We fired together, and by a singular fatality we both missed,
although the animal stood, a fair mark, within eighty yards.
This
ill success might perhaps be charged to our own eagerness, for by
this time we had no provision left except a little flour. We could
discern several small lakes, or rather extensive pools of water,
glistening in the distance.
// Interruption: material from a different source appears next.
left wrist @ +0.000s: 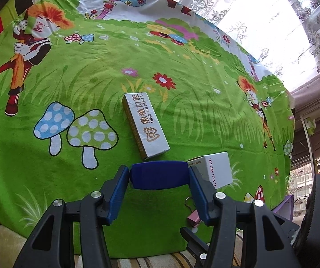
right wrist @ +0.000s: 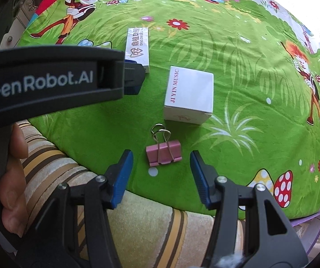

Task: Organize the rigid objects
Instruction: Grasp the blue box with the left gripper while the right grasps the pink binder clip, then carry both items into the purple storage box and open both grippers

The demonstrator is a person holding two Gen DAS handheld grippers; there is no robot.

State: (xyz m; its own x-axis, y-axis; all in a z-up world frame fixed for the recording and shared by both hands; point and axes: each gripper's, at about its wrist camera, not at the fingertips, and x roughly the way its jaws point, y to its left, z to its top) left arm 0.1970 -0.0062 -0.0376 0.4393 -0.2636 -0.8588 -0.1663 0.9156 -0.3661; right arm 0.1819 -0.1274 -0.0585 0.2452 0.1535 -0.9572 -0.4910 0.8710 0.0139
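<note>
My left gripper (left wrist: 158,172) is shut on a flat blue block (left wrist: 160,176), pads pressed to its two ends. A long white dental box (left wrist: 145,124) lies just beyond it, and a white cube box (left wrist: 217,169) marked JI YIN MUSIC sits to the right. In the right wrist view my right gripper (right wrist: 161,156) is open, with a pink binder clip (right wrist: 163,153) lying between its fingertips and untouched by the pads. The cube box (right wrist: 188,93) stands just past the clip. The dental box (right wrist: 137,47) lies farther left, its near end hidden behind the left gripper's body (right wrist: 52,80).
Everything rests on a green cartoon-print cloth (left wrist: 81,78). A striped beige cushion (right wrist: 151,221) runs under its near edge. A person's fingers (right wrist: 12,178) hold the left gripper. Lace curtains (left wrist: 282,22) hang at the far right, and a purple edge (right wrist: 311,221) shows at the lower right.
</note>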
As we approached them, wolves and
antelopes bounded away through the tall grass that grew in their
vicinity, and flocks of large white plover flew screaming over their
surface. Having failed of the antelope, Raymond tried his hand at
the birds with the same ill success. The water also disappointed us.
Its muddy margin was so beaten up by the crowd of buffalo that our
timorous animals were afraid to approach. So we turned away and
moved toward the hills. The rank grass, where it was not trampled
down by the buffalo, fairly swept our horses' necks.
Again we found the same execrable barren prairie offering no clew by
which to guide our way. As we drew near the hills an opening
appeared, through which the Indians must have gone if they had passed
that way at all. Slowly we began to ascend it. I felt the most
dreary forebodings of ill success, when on looking round I could
discover neither dent of hoof, nor footprint, nor trace of lodge-
pole, though the passage was encumbered by the ghastly skulls of
buffalo.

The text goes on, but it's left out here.